BEGIN

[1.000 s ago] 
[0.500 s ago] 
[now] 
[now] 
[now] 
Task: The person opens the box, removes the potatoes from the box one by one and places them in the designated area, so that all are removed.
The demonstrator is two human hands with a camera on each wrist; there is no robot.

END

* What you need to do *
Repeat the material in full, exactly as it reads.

* Written reply *
[1.000 s ago] 
[0.500 s ago] 
[now] 
[now] 
[now] 
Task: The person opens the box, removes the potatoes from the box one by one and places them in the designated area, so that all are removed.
The demonstrator is two human hands with a camera on each wrist; there is no robot.

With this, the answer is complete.